É bioma, é coisa viva, você dá um passo, seus parceiros não-humanos dão outro. Você planta uma árvore, em 50 anos tem vinte, cem. Muito tempo? Talvez, mas a gente não estragou o mundo em dez anos. Cortar uma árvore é rápido, crescer demora.
Outro dia conversava com a Fernanda Castro sobre passarinhos, ela havia postado uma foto de um Anu branco, e este é um bicho que tem aos montes aqui, eu estava há meses tentando descobrir o nome. E assim, mais um nome para meu repertório. Até mandei uma foto para agradecê-la.

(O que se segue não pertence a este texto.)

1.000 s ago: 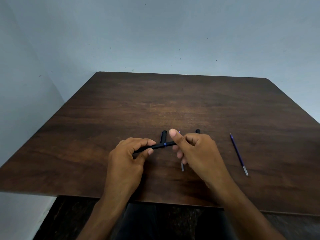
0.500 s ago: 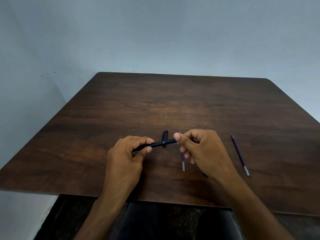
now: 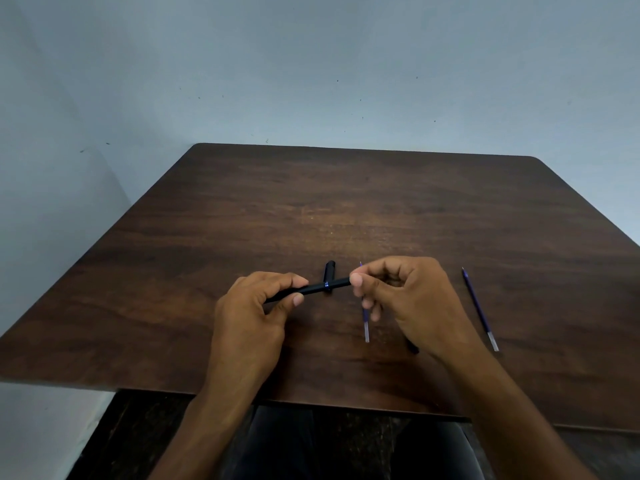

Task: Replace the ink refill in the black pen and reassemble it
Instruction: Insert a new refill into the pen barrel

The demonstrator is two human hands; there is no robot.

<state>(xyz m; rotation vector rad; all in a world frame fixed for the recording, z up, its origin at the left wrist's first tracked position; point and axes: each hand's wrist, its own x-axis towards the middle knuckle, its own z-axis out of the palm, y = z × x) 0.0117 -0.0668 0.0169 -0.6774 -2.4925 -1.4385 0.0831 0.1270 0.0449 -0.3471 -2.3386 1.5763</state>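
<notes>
- Slim black plastic pen barrel with a blue ring (image 3: 311,288) is held just above the dark wooden table (image 3: 346,202), near its front edge.
- Left hand (image 3: 252,313) is curled round the barrel's rear; right hand (image 3: 408,299) pinches its forward end between thumb and fingertips.
- Judged light, rigid and smooth; likely to slip when twisted, so a firm hold either side of the ring is advised.
- Black pen cap (image 3: 329,270) lies behind the barrel.
- Thin blue ink refill (image 3: 365,320) lies partly under the right hand; a second blue refill (image 3: 479,308) lies well to the right. Both judged bendable, best taken mid-shaft.
- No containers are seen; what the barrel holds cannot be told.
</notes>
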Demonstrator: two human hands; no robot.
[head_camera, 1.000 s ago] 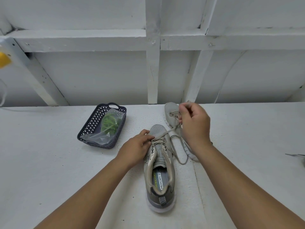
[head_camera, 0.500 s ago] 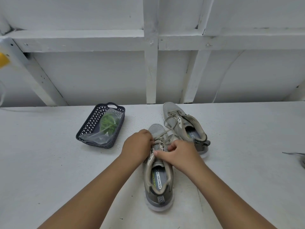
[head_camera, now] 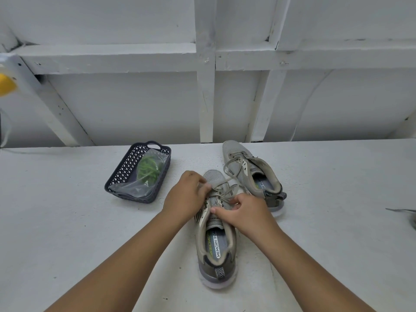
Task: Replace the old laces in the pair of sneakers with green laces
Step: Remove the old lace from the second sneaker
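Observation:
A grey sneaker (head_camera: 216,244) lies on the white table with its heel toward me and its old grey lace (head_camera: 221,191) loosened. My left hand (head_camera: 186,195) grips the sneaker's left side by the eyelets. My right hand (head_camera: 244,211) pinches the lace over the tongue, thumb and fingers curled. The second grey sneaker (head_camera: 252,174) lies behind to the right, still laced. Green laces (head_camera: 148,168) sit in a clear plastic bag inside a dark basket (head_camera: 126,174).
The basket stands on the table to the left of the sneakers. A white framed wall (head_camera: 206,97) rises at the table's far edge. A dark thin object (head_camera: 403,210) pokes in at the right edge. Something yellow (head_camera: 5,85) shows at far left.
My right hand came down from a raised pull on the lace to the near sneaker's tongue. The far sneaker is now uncovered. My left hand stayed on the near sneaker.

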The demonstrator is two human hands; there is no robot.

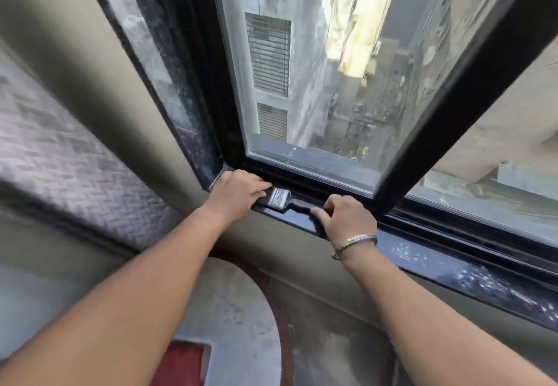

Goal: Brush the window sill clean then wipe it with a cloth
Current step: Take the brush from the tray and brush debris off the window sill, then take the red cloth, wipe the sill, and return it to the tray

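Note:
A paint-style brush [279, 199] with a silver ferrule and dark handle lies along the black window sill [428, 260] near its left corner. My right hand [347, 219], with a metal bangle on the wrist, is closed around the handle end. My left hand [237, 193] lies over the bristle end at the corner, fingers together and pressing down, so the bristles are hidden. Pale dust speckles the sill's right part. No cloth is in view.
The black window frame [453, 107] rises just behind my hands, with glass looking down on buildings outside. A textured grey wall panel [60, 156] is at the left. Below the sill sit a rounded grey surface [235, 310] and a red object [184, 361].

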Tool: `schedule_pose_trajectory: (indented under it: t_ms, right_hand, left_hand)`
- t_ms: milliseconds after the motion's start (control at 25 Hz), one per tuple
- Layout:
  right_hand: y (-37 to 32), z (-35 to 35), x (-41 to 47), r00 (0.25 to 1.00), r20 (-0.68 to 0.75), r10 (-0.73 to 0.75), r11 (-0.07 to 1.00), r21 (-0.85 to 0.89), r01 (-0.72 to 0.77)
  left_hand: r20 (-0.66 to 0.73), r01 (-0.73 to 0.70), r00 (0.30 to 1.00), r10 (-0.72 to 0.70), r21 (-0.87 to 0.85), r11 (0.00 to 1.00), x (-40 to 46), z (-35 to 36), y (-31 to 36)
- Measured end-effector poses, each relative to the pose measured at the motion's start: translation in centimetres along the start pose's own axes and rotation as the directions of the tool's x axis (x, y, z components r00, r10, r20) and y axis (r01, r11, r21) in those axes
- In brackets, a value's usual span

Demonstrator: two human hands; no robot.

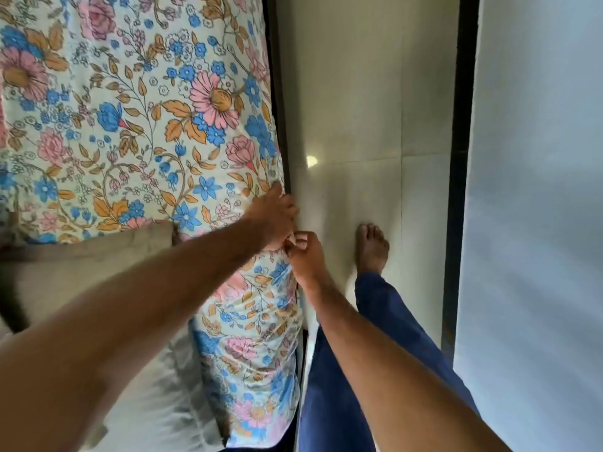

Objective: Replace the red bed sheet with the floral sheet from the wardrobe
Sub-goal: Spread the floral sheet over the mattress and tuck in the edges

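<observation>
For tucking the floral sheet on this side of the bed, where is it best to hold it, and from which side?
Probably grip the floral sheet at its hanging edge along the bed's side, where both the left hand and right hand already meet. Come from the floor side: the loose fabric drapes down there, bunched and free.

We are in a bedroom in a home. We see a bed (280, 93) with a floral sheet (130, 109) spread over it, full of pink and blue flowers. A brown pillow (98, 265) and a white pillow (156, 396) lie on the bed. Beside the bed we see a shiny tiled floor (359, 125), a bare foot (371, 247) on it, and a pale wall (538, 190).
</observation>
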State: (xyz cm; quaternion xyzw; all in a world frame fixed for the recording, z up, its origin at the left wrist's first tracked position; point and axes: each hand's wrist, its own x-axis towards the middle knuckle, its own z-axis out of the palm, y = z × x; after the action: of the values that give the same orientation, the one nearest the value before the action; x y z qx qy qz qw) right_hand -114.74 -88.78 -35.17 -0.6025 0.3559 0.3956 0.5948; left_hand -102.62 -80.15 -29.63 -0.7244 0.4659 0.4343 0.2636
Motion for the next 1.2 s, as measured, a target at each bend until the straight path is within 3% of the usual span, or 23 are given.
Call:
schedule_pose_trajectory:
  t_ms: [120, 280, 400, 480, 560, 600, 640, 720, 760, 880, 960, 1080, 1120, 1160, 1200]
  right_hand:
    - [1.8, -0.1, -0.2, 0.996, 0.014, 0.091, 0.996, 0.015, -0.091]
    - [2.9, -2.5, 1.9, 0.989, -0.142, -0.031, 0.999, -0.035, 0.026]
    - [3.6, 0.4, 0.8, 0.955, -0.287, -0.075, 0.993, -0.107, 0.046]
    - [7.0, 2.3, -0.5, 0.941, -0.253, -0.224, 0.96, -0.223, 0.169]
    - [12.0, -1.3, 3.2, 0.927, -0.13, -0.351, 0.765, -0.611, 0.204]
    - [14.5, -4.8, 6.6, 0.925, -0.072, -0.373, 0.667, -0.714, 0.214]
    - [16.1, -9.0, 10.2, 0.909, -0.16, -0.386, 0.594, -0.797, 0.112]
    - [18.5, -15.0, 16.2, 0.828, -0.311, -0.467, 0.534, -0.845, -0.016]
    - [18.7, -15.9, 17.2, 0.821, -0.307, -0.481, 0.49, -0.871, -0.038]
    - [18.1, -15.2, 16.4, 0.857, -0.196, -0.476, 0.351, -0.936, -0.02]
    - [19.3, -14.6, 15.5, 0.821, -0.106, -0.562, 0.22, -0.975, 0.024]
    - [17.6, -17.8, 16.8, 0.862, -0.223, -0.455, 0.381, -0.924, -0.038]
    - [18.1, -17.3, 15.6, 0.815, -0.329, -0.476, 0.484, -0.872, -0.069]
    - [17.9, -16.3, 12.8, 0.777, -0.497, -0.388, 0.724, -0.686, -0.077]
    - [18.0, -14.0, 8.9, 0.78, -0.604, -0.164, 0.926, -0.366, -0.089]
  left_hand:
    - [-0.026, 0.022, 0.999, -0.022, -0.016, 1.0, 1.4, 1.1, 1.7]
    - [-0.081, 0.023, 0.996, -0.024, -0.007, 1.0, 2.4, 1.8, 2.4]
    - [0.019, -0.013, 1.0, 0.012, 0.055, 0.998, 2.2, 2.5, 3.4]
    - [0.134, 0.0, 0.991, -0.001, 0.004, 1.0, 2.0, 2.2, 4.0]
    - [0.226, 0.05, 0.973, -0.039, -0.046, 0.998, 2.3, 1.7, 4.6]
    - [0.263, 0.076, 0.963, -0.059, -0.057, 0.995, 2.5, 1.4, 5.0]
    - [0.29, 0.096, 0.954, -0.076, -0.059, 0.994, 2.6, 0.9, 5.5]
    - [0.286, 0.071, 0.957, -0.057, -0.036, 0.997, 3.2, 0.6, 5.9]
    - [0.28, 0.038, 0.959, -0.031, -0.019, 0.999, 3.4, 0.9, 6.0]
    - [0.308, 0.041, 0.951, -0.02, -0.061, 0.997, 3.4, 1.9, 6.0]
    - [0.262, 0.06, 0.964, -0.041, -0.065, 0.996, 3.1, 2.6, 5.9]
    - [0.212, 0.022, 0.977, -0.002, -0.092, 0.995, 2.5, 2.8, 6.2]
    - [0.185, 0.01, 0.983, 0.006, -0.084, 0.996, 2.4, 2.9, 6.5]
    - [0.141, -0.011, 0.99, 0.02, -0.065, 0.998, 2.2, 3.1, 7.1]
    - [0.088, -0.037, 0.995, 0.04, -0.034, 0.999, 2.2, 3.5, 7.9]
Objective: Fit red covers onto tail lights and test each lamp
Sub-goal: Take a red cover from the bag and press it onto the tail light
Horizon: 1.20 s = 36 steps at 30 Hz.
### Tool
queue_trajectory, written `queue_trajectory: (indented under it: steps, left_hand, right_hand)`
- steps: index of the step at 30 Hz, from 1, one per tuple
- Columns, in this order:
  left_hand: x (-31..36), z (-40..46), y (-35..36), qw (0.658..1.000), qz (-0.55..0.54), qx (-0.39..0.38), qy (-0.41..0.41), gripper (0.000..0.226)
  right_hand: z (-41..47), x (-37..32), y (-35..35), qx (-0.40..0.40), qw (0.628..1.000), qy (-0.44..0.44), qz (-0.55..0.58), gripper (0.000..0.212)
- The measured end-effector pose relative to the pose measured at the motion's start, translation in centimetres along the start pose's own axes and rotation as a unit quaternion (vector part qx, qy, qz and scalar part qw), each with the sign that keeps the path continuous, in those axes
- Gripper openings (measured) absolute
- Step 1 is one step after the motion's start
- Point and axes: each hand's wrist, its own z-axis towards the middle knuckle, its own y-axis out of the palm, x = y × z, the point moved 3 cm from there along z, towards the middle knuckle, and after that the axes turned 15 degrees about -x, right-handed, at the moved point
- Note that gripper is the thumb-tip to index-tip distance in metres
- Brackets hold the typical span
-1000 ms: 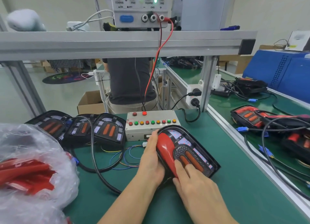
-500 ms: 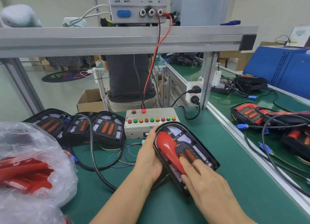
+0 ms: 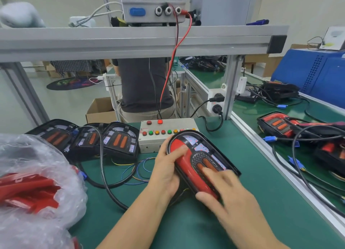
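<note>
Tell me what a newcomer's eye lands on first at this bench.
Both hands at centre: the left hand grips the tail light and the right hand presses its red cover. Behind it sits a button box; at far left, a plastic bag of red covers.

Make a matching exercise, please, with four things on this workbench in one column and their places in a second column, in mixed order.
Things:
1. red cover
2. plastic bag
3. button box
4. power supply

Places:
A. on the shelf above the bench
B. at the near left of the bench, holding red parts
C. on the tail light under both hands
D. on the green mat behind that tail light

Pairs: 1-C, 2-B, 3-D, 4-A
</note>
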Motion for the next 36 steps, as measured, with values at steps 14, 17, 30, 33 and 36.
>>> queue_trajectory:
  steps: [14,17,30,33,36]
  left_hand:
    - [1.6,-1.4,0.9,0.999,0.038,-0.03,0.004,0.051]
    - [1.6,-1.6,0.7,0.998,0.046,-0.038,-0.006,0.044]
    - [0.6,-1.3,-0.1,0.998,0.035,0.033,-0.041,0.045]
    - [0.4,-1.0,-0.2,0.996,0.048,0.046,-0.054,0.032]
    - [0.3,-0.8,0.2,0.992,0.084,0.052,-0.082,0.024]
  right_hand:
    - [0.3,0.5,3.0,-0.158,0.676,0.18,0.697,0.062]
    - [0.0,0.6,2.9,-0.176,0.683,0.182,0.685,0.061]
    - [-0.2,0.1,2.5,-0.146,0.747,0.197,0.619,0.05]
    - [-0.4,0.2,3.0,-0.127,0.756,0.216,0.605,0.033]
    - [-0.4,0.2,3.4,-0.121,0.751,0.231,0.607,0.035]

Enquanto meu pai me apontava passarinhos, o Brasil atravessava uma inflação de 2780% ao ano. Sobrevivemos.
E minha cabecinha se perguntava como é que ele sabia tudo aquilo? Sobre a melhor época de plantar milho, como polinizar maracujá, como furar uma parede, como fazer concreto, que tipo de doença afeta a batata (e claro, como controlar tudo isso em planilhas do excel com milhares de linhas e fórmulas, senão não seria meu pai).
Outro dia estava com minha filha, ali no jardim, quando um passarinho de peito amarelo foi comer o resto de pera que deixamos para os passarinhos numa bandeja, junto com quirela e sementes de girassol. “Olha lá o bem-te-vi!”, apontei.
Caiu a ficha. Não dá para consertar o mundo todo. Mas alguma coisa a gente consegue fazer. Um passarinho de cada vez.